[TRY IT] Identify all lines in the listing that include the word "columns", and copy them out.

++++ DATA SEGMENT ++++

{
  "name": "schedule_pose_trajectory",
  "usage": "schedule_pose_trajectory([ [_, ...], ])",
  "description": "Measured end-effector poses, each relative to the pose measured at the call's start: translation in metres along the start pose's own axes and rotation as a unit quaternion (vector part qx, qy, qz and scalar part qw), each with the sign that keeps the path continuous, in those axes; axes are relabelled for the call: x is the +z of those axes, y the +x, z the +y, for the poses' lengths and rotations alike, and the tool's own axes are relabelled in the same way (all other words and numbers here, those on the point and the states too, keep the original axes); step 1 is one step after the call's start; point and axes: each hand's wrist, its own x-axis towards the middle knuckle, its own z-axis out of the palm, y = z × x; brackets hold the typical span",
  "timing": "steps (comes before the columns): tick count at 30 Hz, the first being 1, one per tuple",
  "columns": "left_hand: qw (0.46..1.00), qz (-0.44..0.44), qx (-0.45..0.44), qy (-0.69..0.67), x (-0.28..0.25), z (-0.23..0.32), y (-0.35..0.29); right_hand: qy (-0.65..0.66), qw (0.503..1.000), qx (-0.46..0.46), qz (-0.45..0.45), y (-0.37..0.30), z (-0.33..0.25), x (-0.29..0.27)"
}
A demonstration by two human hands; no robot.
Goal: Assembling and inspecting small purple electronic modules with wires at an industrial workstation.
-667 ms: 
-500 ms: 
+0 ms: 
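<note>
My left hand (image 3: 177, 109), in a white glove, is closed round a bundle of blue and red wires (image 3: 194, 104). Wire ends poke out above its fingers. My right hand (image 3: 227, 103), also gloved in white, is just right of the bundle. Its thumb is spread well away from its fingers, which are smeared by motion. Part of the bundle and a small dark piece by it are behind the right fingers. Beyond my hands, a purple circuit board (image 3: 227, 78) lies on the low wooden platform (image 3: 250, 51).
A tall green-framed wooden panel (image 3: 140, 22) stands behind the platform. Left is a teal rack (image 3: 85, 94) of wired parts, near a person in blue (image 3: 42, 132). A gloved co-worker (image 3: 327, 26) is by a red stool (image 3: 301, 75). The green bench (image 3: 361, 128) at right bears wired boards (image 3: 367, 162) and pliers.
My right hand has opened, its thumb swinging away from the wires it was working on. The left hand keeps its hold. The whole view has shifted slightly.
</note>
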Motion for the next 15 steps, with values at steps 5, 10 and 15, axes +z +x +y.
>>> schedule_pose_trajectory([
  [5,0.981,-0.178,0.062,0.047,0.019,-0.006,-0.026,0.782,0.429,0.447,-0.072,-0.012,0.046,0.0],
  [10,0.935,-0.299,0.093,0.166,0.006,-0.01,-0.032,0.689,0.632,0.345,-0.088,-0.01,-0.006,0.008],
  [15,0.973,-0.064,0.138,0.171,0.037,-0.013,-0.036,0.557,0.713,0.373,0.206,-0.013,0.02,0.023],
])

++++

[TASK RESULT]
  "timing": "steps (comes before the columns): tick count at 30 Hz, the first being 1, one per tuple",
  "columns": "left_hand: qw (0.46..1.00), qz (-0.44..0.44), qx (-0.45..0.44), qy (-0.69..0.67), x (-0.28..0.25), z (-0.23..0.32), y (-0.35..0.29); right_hand: qy (-0.65..0.66), qw (0.503..1.000), qx (-0.46..0.46), qz (-0.45..0.45), y (-0.37..0.30), z (-0.33..0.25), x (-0.29..0.27)"

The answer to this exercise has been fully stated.